[Start of Attachment]

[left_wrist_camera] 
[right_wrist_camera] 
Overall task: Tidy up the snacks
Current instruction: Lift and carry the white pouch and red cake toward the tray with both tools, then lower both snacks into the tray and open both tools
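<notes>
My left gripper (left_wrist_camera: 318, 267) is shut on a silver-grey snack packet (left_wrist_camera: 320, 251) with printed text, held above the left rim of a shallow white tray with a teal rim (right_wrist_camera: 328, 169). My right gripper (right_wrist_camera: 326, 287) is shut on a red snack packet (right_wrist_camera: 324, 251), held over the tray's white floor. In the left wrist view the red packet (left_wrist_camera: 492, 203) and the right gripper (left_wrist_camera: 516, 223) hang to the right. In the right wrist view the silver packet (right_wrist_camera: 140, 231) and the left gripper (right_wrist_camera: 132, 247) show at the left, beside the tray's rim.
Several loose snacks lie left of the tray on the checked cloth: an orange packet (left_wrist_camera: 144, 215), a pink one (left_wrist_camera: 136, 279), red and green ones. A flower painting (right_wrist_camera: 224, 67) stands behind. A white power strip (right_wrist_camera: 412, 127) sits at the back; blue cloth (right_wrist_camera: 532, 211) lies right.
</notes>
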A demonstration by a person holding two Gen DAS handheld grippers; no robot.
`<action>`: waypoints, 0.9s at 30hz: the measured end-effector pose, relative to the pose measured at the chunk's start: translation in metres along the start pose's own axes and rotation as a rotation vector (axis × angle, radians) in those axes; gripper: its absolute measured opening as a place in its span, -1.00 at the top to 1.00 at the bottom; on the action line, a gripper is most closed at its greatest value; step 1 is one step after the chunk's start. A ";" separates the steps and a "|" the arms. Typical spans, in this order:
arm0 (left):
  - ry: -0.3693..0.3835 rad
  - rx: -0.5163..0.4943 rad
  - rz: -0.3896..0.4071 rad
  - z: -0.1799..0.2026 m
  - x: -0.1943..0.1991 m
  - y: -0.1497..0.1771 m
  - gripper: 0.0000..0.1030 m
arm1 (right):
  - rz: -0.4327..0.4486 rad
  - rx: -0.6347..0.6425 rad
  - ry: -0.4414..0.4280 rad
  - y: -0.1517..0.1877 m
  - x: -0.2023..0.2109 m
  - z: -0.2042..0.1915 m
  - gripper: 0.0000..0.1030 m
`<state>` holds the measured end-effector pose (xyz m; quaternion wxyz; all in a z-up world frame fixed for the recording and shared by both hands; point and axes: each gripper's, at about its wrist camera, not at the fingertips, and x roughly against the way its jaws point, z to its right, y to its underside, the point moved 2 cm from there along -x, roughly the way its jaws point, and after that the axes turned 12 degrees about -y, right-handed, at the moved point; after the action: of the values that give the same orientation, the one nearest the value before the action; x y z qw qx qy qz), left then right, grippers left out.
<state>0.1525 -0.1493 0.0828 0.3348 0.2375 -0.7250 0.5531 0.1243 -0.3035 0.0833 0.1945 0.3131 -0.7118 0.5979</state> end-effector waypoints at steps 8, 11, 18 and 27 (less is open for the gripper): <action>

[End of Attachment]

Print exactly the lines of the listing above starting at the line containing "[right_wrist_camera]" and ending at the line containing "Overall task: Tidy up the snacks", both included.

[right_wrist_camera] 
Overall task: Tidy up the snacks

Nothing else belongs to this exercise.